> **Exercise prompt**:
Output only the entries, exactly as given, without the pictures.

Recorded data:
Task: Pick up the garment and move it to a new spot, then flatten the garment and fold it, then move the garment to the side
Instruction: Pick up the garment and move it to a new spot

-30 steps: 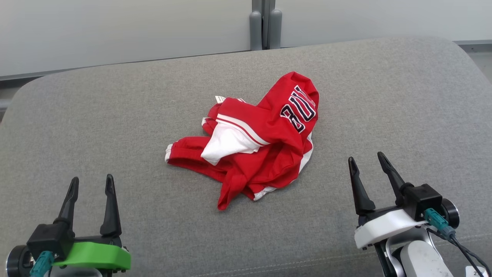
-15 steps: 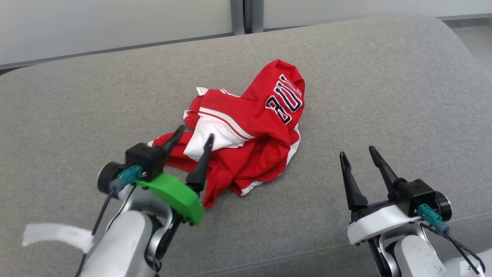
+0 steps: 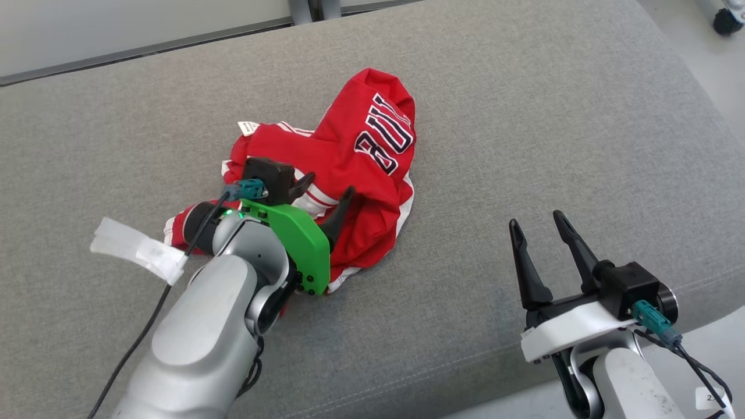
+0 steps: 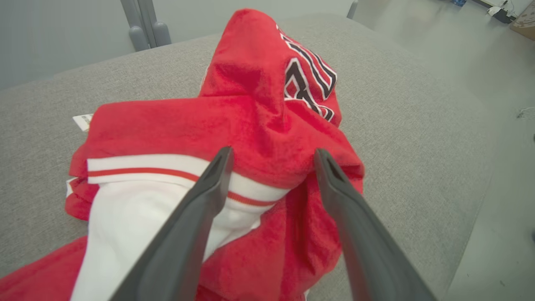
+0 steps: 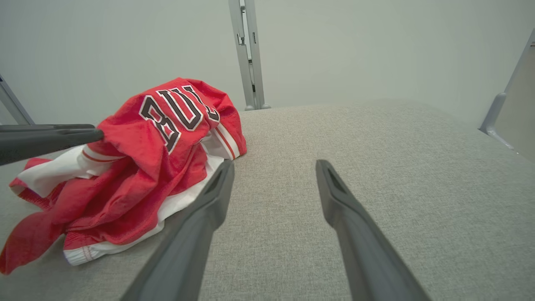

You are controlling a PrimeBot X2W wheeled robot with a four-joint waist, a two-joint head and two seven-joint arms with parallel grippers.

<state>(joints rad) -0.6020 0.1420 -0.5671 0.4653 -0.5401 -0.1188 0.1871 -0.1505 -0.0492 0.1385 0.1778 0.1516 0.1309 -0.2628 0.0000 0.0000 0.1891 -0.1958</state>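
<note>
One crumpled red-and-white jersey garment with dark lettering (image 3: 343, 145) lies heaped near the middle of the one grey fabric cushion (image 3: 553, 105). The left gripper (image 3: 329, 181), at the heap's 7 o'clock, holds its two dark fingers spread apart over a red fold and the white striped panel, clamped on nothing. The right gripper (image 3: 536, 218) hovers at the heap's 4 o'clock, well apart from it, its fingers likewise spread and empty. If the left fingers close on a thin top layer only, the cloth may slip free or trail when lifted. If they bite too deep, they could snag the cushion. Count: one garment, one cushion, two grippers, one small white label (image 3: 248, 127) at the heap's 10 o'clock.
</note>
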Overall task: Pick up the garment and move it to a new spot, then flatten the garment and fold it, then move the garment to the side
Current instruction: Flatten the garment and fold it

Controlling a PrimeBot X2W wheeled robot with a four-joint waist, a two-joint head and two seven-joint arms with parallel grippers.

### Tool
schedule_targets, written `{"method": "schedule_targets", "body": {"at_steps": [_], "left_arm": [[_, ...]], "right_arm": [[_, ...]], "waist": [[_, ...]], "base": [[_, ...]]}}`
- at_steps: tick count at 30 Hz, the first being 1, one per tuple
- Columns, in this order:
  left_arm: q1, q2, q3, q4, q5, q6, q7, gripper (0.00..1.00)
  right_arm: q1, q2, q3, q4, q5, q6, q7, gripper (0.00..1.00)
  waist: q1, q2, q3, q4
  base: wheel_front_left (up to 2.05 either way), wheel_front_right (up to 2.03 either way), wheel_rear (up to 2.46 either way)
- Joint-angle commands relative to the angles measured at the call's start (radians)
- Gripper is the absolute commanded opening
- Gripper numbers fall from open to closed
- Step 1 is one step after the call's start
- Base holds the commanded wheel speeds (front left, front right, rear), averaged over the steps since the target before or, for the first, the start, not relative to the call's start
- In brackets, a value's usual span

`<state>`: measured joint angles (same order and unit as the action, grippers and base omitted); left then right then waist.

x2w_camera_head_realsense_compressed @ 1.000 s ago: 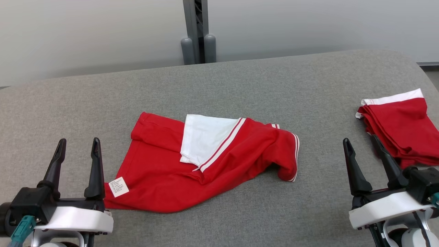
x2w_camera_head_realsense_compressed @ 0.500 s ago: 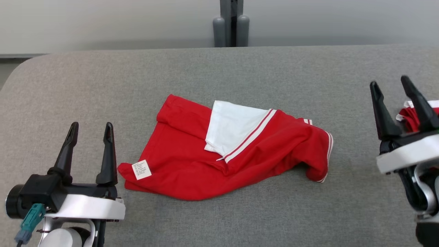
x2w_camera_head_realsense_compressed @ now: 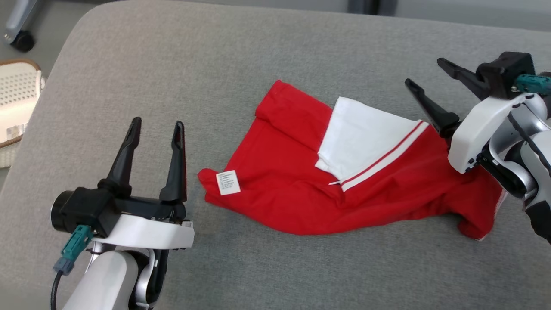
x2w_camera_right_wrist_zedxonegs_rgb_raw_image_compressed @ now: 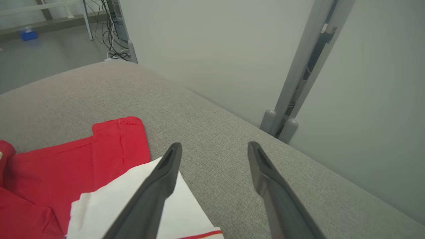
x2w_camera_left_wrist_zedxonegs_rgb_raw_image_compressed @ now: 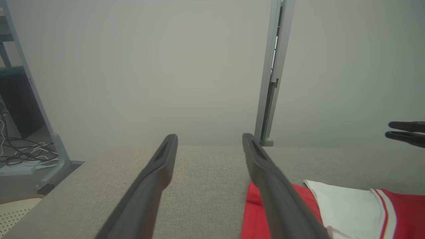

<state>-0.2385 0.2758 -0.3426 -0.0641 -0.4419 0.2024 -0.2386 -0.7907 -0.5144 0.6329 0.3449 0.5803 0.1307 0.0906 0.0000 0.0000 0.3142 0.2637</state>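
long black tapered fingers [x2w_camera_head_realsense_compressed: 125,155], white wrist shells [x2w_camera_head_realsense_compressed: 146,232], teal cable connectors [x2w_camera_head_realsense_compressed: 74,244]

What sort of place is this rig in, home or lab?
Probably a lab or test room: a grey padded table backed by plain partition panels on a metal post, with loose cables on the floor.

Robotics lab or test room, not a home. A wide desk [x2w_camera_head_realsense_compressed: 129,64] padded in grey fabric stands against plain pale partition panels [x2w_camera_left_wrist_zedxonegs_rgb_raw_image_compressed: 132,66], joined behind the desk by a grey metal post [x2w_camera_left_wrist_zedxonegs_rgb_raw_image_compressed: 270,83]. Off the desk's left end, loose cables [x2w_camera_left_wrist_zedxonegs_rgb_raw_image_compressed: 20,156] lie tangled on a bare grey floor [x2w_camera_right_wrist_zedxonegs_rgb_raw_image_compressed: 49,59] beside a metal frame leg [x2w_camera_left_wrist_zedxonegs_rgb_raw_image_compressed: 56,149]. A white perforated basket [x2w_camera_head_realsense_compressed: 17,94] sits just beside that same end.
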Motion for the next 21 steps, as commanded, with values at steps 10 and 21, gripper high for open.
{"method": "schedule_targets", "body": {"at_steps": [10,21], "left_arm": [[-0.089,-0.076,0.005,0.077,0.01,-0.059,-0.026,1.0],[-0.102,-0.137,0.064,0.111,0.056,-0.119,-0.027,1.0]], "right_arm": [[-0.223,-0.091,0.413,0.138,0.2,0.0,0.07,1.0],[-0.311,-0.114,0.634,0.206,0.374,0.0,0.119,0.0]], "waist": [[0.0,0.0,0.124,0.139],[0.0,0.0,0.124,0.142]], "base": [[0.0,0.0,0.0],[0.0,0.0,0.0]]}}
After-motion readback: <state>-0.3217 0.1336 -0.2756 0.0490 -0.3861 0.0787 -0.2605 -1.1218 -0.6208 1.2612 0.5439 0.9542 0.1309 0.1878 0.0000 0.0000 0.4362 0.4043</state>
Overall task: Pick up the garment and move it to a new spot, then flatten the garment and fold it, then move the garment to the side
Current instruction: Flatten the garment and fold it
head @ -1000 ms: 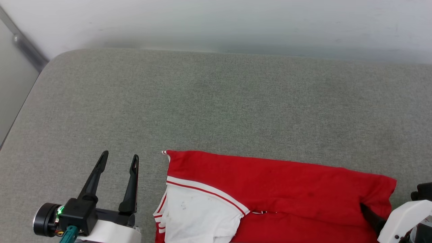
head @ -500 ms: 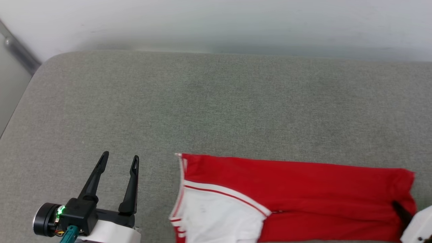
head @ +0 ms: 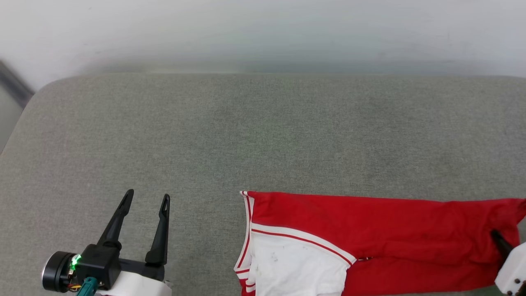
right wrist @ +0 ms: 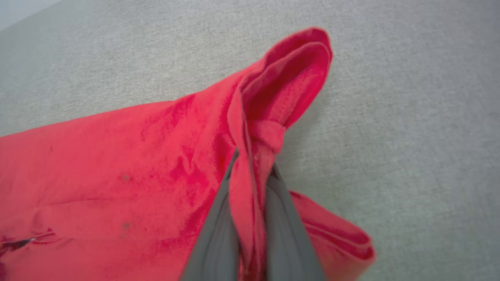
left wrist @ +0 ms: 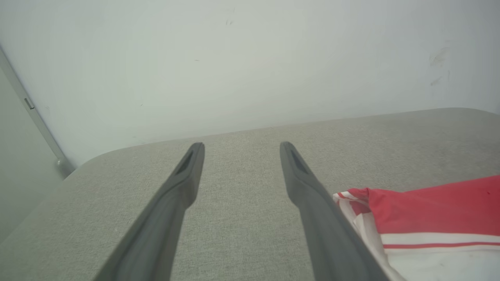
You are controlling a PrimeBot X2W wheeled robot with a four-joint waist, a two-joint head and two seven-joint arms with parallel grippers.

> **Solution to the exercise**:
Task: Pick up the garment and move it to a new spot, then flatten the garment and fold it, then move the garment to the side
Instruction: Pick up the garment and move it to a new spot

-30 steps: 
-15 steps: 
+0 steps: 
+0 steps: 
+0 steps: 

You are controlling a PrimeBot X2W wheeled robot with a four-joint waist, a two-joint head and two seven-joint arms with parallel grippers.

<state>(joints rad) -0.6020 0.1420 -0.5671 0.4653 -0.5401 -0.1188 0.1871 -0.1505 -0.0492 0.1385 0.1778 0.1516 0.1309 -0.2628 0.0000 0.0000 0.1891 -0.1958</state>
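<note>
One crumpled red-and-white jersey garment with dark lettering (image 3: 343, 145) lies heaped near the middle of the one grey fabric cushion (image 3: 553, 105). The left gripper (image 3: 329, 181), at the heap's 7 o'clock, holds its two dark fingers spread apart over a red fold and the white striped panel, clamped on nothing. The right gripper (image 3: 536, 218) hovers at the heap's 4 o'clock, well apart from it, its fingers likewise spread and empty. If the left fingers close on a thin top layer only, the cloth may slip free or trail when lifted. If they bite too deep, they could snag the cushion. Count: one garment, one cushion, two grippers, one small white label (image 3: 248, 127) at the heap's 10 o'clock.
</note>
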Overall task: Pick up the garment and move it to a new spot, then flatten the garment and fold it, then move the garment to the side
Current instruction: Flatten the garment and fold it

Controlling a PrimeBot X2W wheeled robot with a four-joint waist, a two-joint head and two seven-joint arms with parallel grippers.

### Tool
schedule_targets, written `{"method": "schedule_targets", "body": {"at_steps": [_], "left_arm": [[_, ...]], "right_arm": [[_, ...]], "waist": [[_, ...]], "base": [[_, ...]]}}`
- at_steps: tick count at 30 Hz, the first being 1, one per tuple
- Columns, in this order:
  left_arm: q1, q2, q3, q4, q5, q6, q7, gripper (0.00..1.00)
  right_arm: q1, q2, q3, q4, q5, q6, q7, gripper (0.00..1.00)
  waist: q1, q2, q3, q4
  base: wheel_front_left (up to 2.05 either way), wheel_front_right (up to 2.03 either way), wheel_rear (up to 2.46 either way)
- Joint-angle commands relative to the angles measured at the call's start (radians)
- Gripper is the absolute commanded opening
- Gripper numbers fall from open to closed
- Step 1 is one step after the call's start
- Base holds the commanded wheel speeds (front left, front right, rear), averaged over the steps since the target before or, for the first, the start, not relative to the call's start
- In brackets, a value's usual span

`<state>`: measured joint angles (same order and unit as the action, grippers and base omitted); left then right then waist.

x2w_camera_head_realsense_compressed @ 1.000 s ago: 
x2w_camera_head_realsense_compressed @ 0.500 s ago: 
x2w_camera_head_realsense_compressed @ now: 
x2w_camera_right_wrist_zedxonegs_rgb_raw_image_compressed @ now: 
x2w_camera_left_wrist_zedxonegs_rgb_raw_image_compressed @ now: 

<state>-0.2385 0.2758 -0.3426 -0.0641 -0.4419 0.2024 -0.2386 -0.7907 -0.5144 0.6329 0.3449 0.5803 0.1307 0.0906 0.0000 0.0000 0.3142 0.2637</state>
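long black tapered fingers [x2w_camera_head_realsense_compressed: 125,155], white wrist shells [x2w_camera_head_realsense_compressed: 146,232], teal cable connectors [x2w_camera_head_realsense_compressed: 74,244]

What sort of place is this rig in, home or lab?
Probably a lab or test room: a grey padded table backed by plain partition panels on a metal post, with loose cables on the floor.

Robotics lab or test room, not a home. A wide desk [x2w_camera_head_realsense_compressed: 129,64] padded in grey fabric stands against plain pale partition panels [x2w_camera_left_wrist_zedxonegs_rgb_raw_image_compressed: 132,66], joined behind the desk by a grey metal post [x2w_camera_left_wrist_zedxonegs_rgb_raw_image_compressed: 270,83]. Off the desk's left end, loose cables [x2w_camera_left_wrist_zedxonegs_rgb_raw_image_compressed: 20,156] lie tangled on a bare grey floor [x2w_camera_right_wrist_zedxonegs_rgb_raw_image_compressed: 49,59] beside a metal frame leg [x2w_camera_left_wrist_zedxonegs_rgb_raw_image_compressed: 56,149]. A white perforated basket [x2w_camera_head_realsense_compressed: 17,94] sits just beside that same end.
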Motion for the next 21 steps, as commanded, with values at steps 10 and 21, gripper high for open.
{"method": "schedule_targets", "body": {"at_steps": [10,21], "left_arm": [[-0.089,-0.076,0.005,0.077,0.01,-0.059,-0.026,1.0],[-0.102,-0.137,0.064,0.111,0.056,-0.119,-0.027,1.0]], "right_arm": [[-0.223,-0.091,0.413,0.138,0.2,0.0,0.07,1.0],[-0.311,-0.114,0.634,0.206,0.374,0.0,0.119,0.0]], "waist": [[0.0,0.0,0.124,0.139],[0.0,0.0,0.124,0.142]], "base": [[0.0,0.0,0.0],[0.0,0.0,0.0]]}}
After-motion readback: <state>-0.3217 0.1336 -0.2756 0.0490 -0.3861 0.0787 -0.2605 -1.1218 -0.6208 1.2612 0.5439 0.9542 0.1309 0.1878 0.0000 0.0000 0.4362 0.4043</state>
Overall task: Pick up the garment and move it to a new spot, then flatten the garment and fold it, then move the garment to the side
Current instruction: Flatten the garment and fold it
head @ -1000 ms: 
head @ -500 ms: 
head @ +0 ms: 
right wrist @ +0 ms: 
left wrist @ +0 ms: 
You are controlling a PrimeBot X2W wheeled robot with a four-joint waist, a two-joint head and two seven-joint arms with parallel grippers.

Besides this answer, the exercise requires nothing else.